И мы шумной толпой отправились на промысел бытия…
Первая ночь
Получить врачебную специальность не так-то легко. Старый анекдот о том, что врач должен быть внимателен и небрезглив, помнят все. Но немногие знают, что студенту медина как никому другому нужна цепкая память и умение сидеть на заднице. Логикой не постичь анатомии и гистологии – только зубрёжкой. Не поддаются нормы эритроцитов, тромбоцитов, факторов свёртываемости осмыслению и не выводятся формулами. Зубри, брат, или провалишь экзамен. И как только сдан зачёт по остеологии, кажется, что кошмар позади. Но нет! Он только начинается. После ангиологии, спланхнологии, миологии и особенно неврологии тебя уже сложно удивить теоретической физикой. Ты уже не затыкаешь брезгливо носик и не жмуришь глазки при запахе формалина. Ты спокойно ешь яблоко, изучая сулькусы и форамены на человеческом черепе – желательно натуральном, потому что пластиковый череп для изучения остеологии всё равно что резиновая женщина для постижения искусства любви. Уже шутливо фехтуешь на большеберцовых костях с приятелем, не особо думая о том, что эта кость когда-то была составляющей частью чьего-то живого тела. И кто знает, может, именно эта душа смотрит на вас – молодых и жизнерадостных посреди цинковых столов со стоками, выстроившихся в шеренгу по два в огромном анатомическом зале, – и улыбается. Нет, не кощунствуют будущие врачи. Не совершают они акт вандализма. И не играются в игрушки. Они постигают философию, хотят они этого или нет.

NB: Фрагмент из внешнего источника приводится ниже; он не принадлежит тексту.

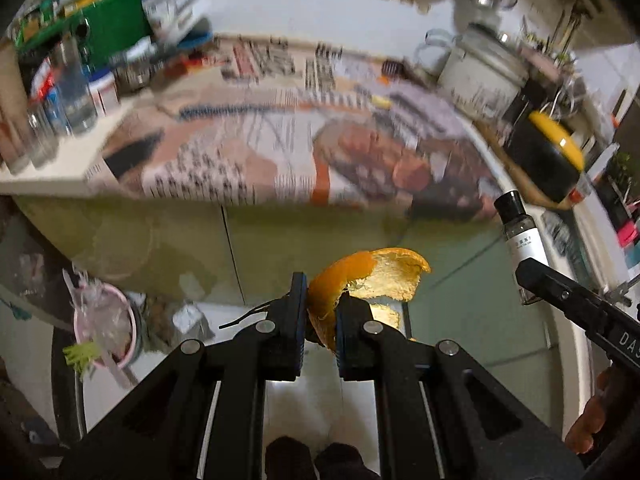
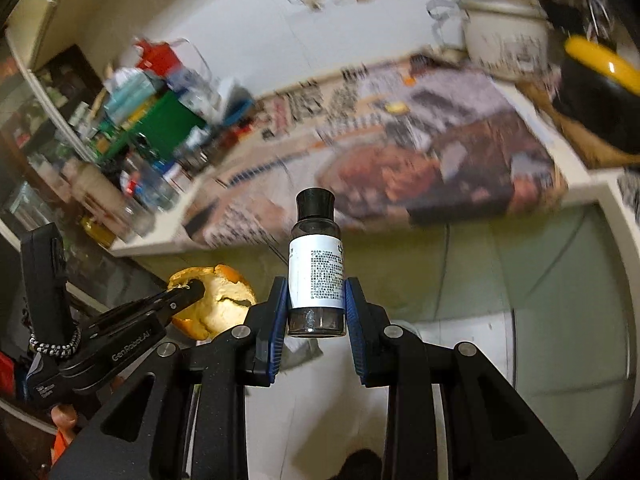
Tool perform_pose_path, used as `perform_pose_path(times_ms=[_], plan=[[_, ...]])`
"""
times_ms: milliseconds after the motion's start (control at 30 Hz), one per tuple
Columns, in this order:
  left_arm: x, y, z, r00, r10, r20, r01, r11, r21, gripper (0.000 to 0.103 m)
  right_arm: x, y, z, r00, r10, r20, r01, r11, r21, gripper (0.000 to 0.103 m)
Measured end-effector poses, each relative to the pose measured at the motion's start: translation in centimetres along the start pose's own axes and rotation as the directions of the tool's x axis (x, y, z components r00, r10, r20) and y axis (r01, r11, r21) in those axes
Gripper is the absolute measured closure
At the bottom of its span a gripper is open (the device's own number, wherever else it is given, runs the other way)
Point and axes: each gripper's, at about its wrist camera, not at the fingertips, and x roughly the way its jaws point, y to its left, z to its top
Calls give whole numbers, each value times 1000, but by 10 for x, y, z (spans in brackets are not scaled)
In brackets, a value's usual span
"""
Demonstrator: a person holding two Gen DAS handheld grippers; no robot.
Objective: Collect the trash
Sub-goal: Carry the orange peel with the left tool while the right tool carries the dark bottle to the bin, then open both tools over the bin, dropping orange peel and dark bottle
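Note:
My left gripper (image 1: 322, 304) is shut on an orange peel (image 1: 372, 280), held in the air in front of the table edge. The peel also shows in the right wrist view (image 2: 222, 304), pinched by the left gripper (image 2: 192, 290). My right gripper (image 2: 316, 300) is shut on a small bottle (image 2: 316, 268) with a black cap and white label, held upright. The bottle also shows at the right of the left wrist view (image 1: 520, 240), in the right gripper (image 1: 532, 280).
A table covered with newspaper (image 1: 280, 140) lies ahead, with jars and boxes (image 1: 80, 60) at its left, a white pot (image 1: 480, 68) and a black-and-yellow bowl (image 1: 548, 156) at its right. A pink bin with a plastic bag (image 1: 108, 320) stands on the floor at lower left.

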Motion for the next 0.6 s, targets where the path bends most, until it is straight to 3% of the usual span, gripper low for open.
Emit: perform_pose_path(times_ms=[333, 600], plan=[[145, -8, -64, 992, 36, -117, -42, 998, -47, 92, 103, -100, -47, 990, -80, -115, 82, 996, 19, 77], [293, 8, -129, 976, 32, -215, -43, 998, -44, 92, 214, -160, -99, 983, -72, -169, 80, 996, 39, 77]])
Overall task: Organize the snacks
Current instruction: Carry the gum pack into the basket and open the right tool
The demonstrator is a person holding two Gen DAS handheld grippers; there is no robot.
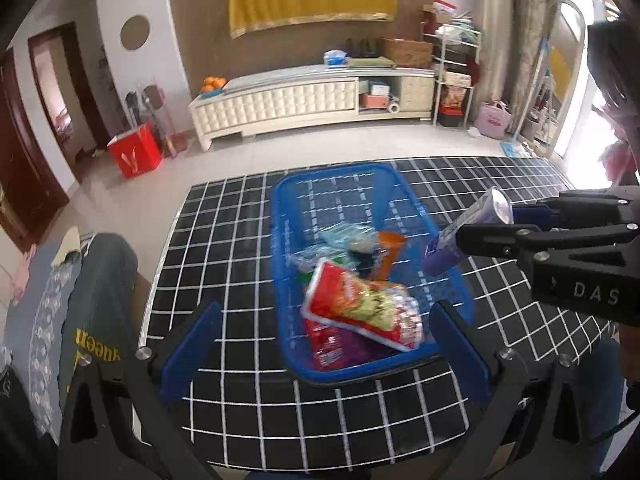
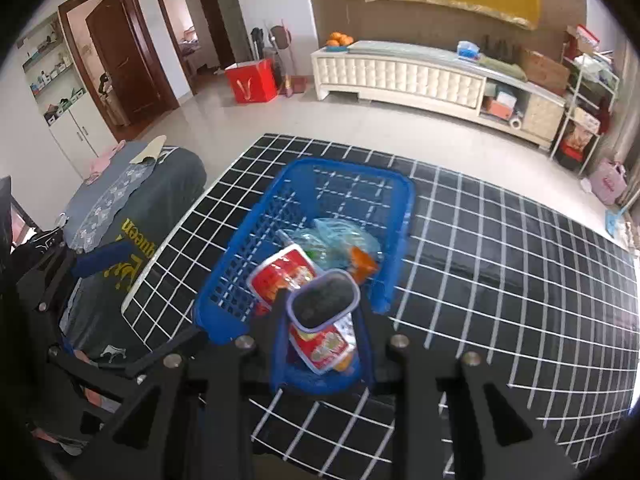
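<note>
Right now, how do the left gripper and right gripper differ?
The left gripper is open and holds nothing; the right gripper is shut on a purple snack tube. The left gripper sits at the blue basket's near end; the right gripper reaches over its side. Both have blue fingers.

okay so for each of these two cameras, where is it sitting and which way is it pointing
Left wrist: behind the open left tongs, looking forward over the blue basket; the right tongs enter from the right, holding a purple tube.
Right wrist: behind the right tongs, looking down the tube's end into the basket; the left tongs show at left.
Shared: basket, snacks, checked table, white cabinet.
</note>
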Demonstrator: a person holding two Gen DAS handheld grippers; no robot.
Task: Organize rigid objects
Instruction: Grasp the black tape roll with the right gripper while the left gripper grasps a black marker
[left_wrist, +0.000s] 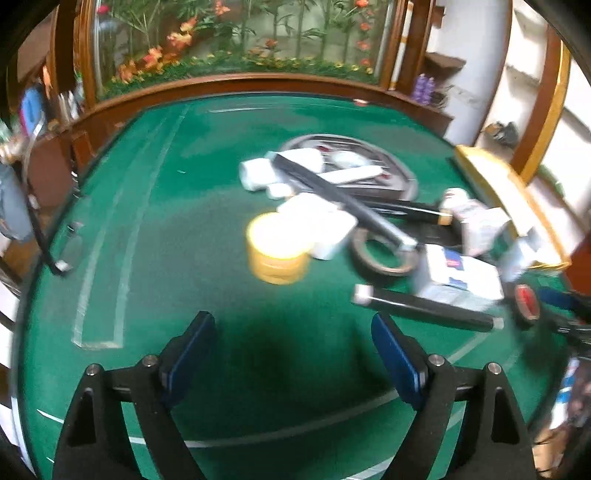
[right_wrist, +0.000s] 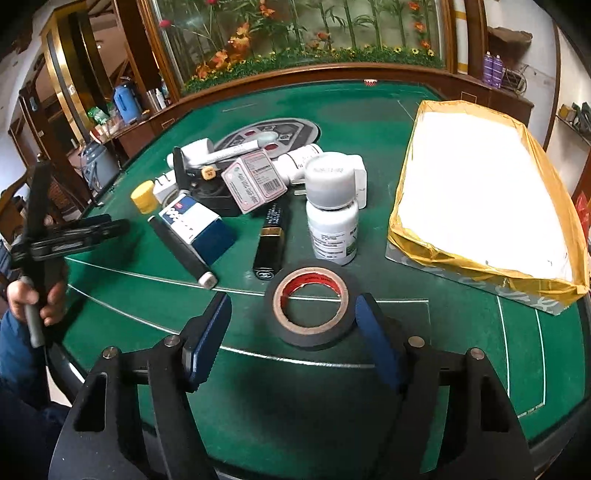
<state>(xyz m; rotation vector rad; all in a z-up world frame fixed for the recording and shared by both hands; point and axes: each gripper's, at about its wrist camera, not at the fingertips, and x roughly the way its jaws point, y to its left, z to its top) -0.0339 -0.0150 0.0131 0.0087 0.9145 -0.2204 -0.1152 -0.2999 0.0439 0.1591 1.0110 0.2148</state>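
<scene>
Right wrist view: the right gripper (right_wrist: 291, 328) hangs over the near edge of the green table (right_wrist: 461, 332) with its blue pads spread wide and nothing pinched. A roll of black tape (right_wrist: 308, 304) with a red core lies flat on the felt between the fingertips; its right side sits just beside the right pad (right_wrist: 373, 339), and I cannot tell whether they touch, while the left pad stands clear of it. Just beyond the tape a white pill bottle (right_wrist: 332, 210) stands upright, and to its left a black lipstick tube (right_wrist: 271, 240) lies on its side. Further left a blue and white box (right_wrist: 197, 227) rests against a black rod (right_wrist: 183, 251) with a silver tip. A pink-edged box (right_wrist: 253, 182) leans on the pile toward the table's middle, and a small yellow jar (right_wrist: 143, 195) stands at the pile's left edge. A tray lined with yellow plastic (right_wrist: 476, 192) lies along the right edge of the table. At the left edge of this view a hand (right_wrist: 33, 299) in a blue sleeve holds the left gripper (right_wrist: 110, 225).

The left wrist view is blurred. The left gripper (left_wrist: 293, 330) has its pads spread and empty above bare felt near the near edge, well short of the yellow jar (left_wrist: 277, 251) and the pile behind it.
</scene>
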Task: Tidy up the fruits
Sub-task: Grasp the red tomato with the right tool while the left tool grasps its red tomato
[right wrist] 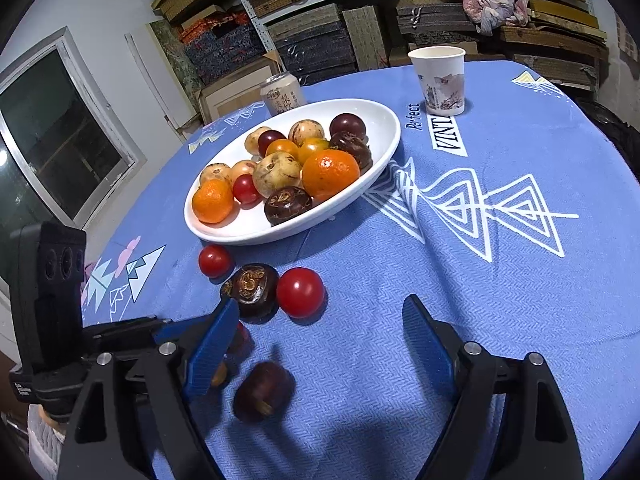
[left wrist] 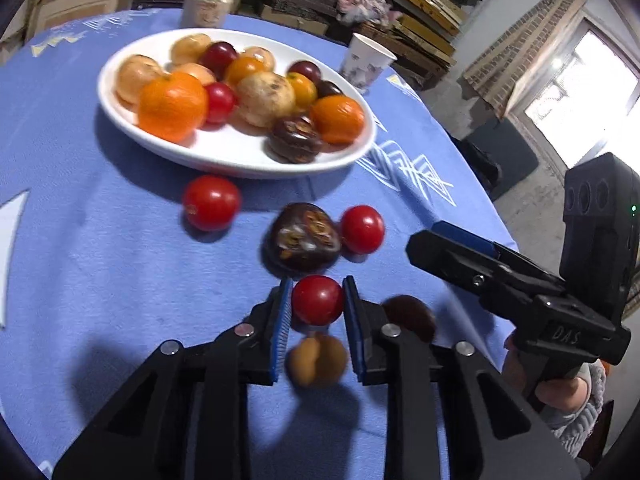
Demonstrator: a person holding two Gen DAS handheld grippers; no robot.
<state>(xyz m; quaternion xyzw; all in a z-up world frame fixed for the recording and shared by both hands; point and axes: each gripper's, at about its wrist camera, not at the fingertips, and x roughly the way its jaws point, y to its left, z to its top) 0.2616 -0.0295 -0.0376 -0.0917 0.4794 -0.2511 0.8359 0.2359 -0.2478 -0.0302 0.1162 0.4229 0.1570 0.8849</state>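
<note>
Gripping a red cherry tomato with the left gripper, pads closed on both its sides, well short of the white plate on the near side. Right gripper gapes wide, holding nothing, over a dark fruit near the plate. Step: pickup of loose fruit. Next probably calls for lifting the tomato clear and carrying it to the plate without squeezing harder.
</note>
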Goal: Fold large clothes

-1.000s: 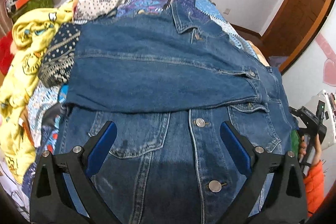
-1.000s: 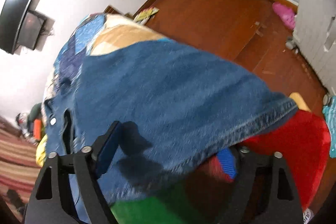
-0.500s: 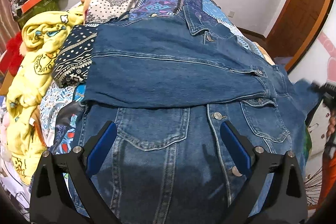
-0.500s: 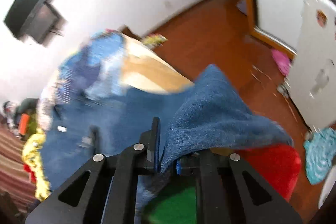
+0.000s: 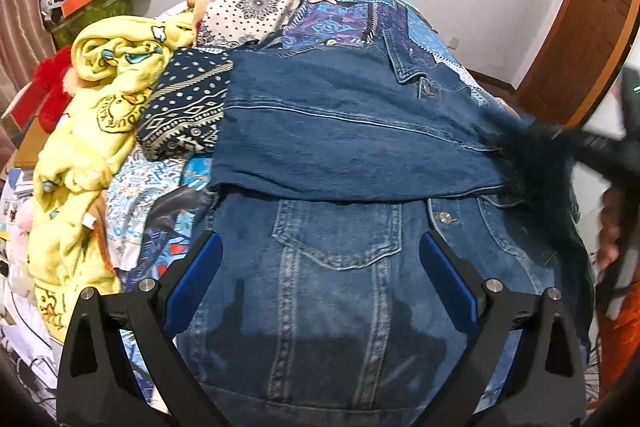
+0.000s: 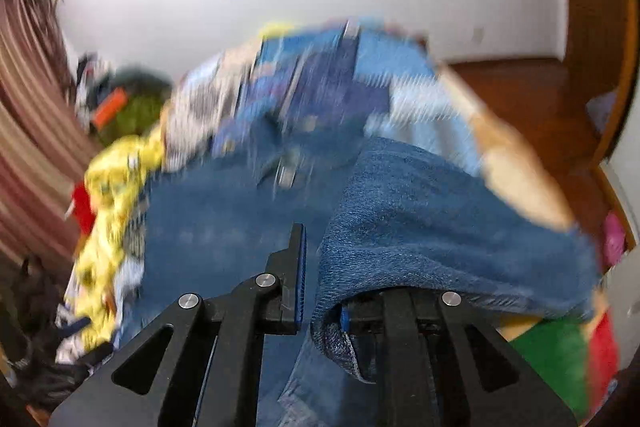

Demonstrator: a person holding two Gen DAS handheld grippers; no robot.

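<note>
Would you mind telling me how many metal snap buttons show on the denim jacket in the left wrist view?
1 clear: a silver metal snap button on the blue denim jacket, right of the chest pocket, below the folded sleeve. Others may be hidden under the sleeve or blurred.

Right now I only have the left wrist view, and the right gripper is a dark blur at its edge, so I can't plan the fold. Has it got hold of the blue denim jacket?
Observer: Yes. The right gripper is shut on a fold of the blue denim jacket, which drapes over its right finger.
Operator: What lies under that gripper?
Observer: A green and red object, kind unclear, just below the lifted denim.
Operator: Anything on the floor on that side?
Observer: A small pink thing lies on the brown wooden floor.
</note>
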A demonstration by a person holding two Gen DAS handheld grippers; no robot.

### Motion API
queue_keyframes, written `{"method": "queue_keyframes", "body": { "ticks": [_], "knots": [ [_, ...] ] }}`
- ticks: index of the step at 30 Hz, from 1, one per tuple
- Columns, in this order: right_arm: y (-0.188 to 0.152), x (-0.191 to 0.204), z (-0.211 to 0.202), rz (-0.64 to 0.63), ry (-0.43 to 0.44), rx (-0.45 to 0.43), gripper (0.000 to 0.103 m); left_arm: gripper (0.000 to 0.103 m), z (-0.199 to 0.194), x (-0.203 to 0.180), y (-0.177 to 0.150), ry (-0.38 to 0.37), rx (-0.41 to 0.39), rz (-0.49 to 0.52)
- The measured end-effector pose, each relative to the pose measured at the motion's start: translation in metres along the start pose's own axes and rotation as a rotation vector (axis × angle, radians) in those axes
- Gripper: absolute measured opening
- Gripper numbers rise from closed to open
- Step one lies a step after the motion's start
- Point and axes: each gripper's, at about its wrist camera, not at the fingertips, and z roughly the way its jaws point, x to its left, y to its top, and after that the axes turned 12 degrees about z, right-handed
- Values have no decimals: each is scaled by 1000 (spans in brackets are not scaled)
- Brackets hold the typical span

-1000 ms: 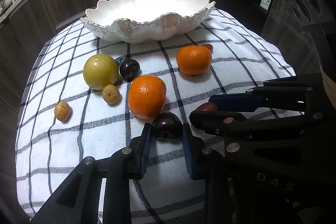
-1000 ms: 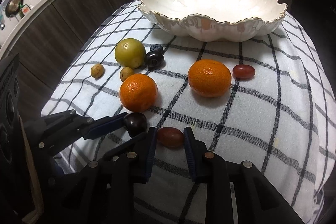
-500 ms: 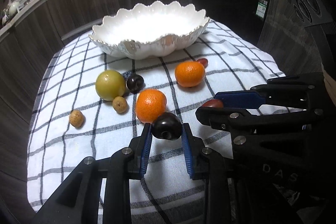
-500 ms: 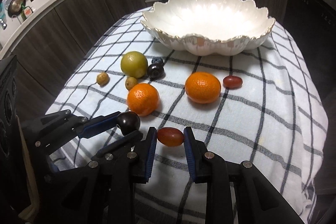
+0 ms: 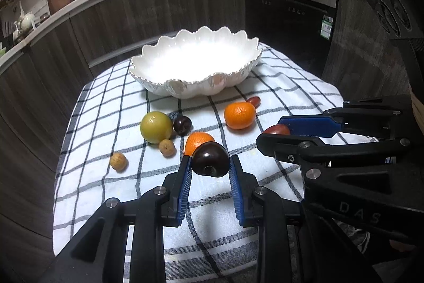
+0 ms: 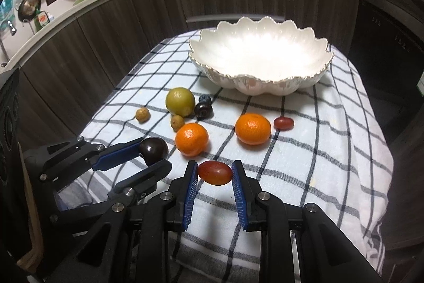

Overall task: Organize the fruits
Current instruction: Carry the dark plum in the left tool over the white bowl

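You had each tool clamped on fruit — left tool (image 5: 210, 166) on the plum (image 5: 210, 159), right tool (image 6: 214, 173) on the grape (image 6: 215, 172) — both clear of the cloth (image 6: 318, 150), so carrying them level over the bowl (image 6: 261, 59) before loosening looked wisest.

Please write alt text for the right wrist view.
The right gripper holds a red grape above a checked cloth, beside the left gripper holding a dark plum. Behind lie more fruits and an empty white bowl.

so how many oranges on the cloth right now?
2. One orange sits near the left gripper, just beyond its held dark plum. The other orange lies farther right, beside a red grape, before the white bowl. None seems hidden.
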Motion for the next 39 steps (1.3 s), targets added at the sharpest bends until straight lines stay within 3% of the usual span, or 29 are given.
{"method": "queue_keyframes", "body": {
  "ticks": [24,39],
  "knots": [
    [29,6,-26,11,-15,-90,28,29,-9,29,25,16,-13,-61],
    [76,-3,-23,10,-45,-174,28,29,3,54,65,37,-35,-88]
  ]
}}
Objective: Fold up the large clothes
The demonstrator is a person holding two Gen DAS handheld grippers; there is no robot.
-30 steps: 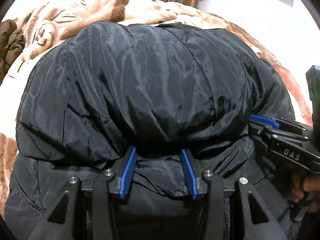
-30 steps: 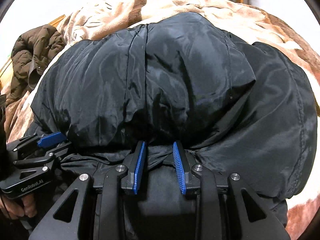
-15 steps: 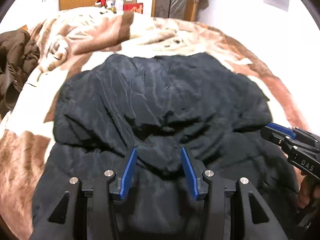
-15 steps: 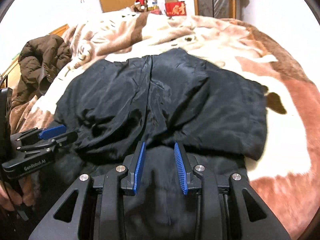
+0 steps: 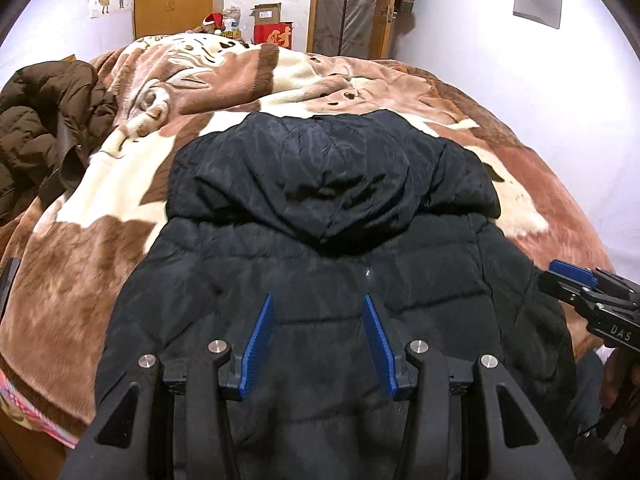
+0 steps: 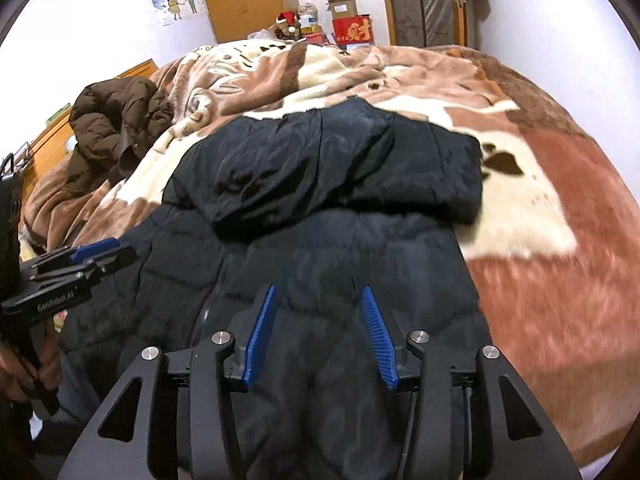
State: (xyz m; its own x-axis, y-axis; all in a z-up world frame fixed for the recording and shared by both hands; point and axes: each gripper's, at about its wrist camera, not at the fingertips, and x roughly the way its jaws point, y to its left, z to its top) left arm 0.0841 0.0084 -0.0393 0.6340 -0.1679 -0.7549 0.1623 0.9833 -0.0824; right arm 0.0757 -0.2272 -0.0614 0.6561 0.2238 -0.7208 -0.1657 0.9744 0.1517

Первые три сугубо теоретических года кажутся бесконечными. «Господи! Ну почему же я был так глуп и не проспал всё детство?!» – потрясаешь ты атласом Синельникова в потолок. «Боже, когда же всё это закончится?!» – стонешь ты над гистологией Елисеева, зарисовывая в альбом кошмарный сон сюрреалиста под названием «Строение среднего уха». «Ужас! Весь мир – сплошная угроза и одна большая инфекция!» – моешь ты руки по пять раз перед едой после микробиологии и немножко успокаиваешься после иммунологии. «Если меня выгонят из института, потому что председатель госов зимней сессии – монстр, я смогу продать свой альбом по биологии на аукционе «Сотбис», выдав его за ранее неизвестные работы Дали», – серьёзно изрекаешь ты, показывая шедевр «Вошь головная, платяная и лобковая» друзьям, и вас сгибает в молодецком хохоте. Плюнув на факторы Хагемана, вы идёте на дискотеку, а потом всё чудесным образом всплывает в голове на экзамене. «Чудеса не противоречат природе, а лишь известной нам природе», – сказал Блаженный Августин. А изучив строение клеток головного мозга, ты так и не понял, где там это всё хранится, но уже поверил в безграничные возможности человеческой памяти, интеллекта и духа. Слабые – хнычут и зубрят в тепличных домашних условиях. Сильные – работают, изучая урывками в метро, трамваях, троллейбусах и между уборкой операционной.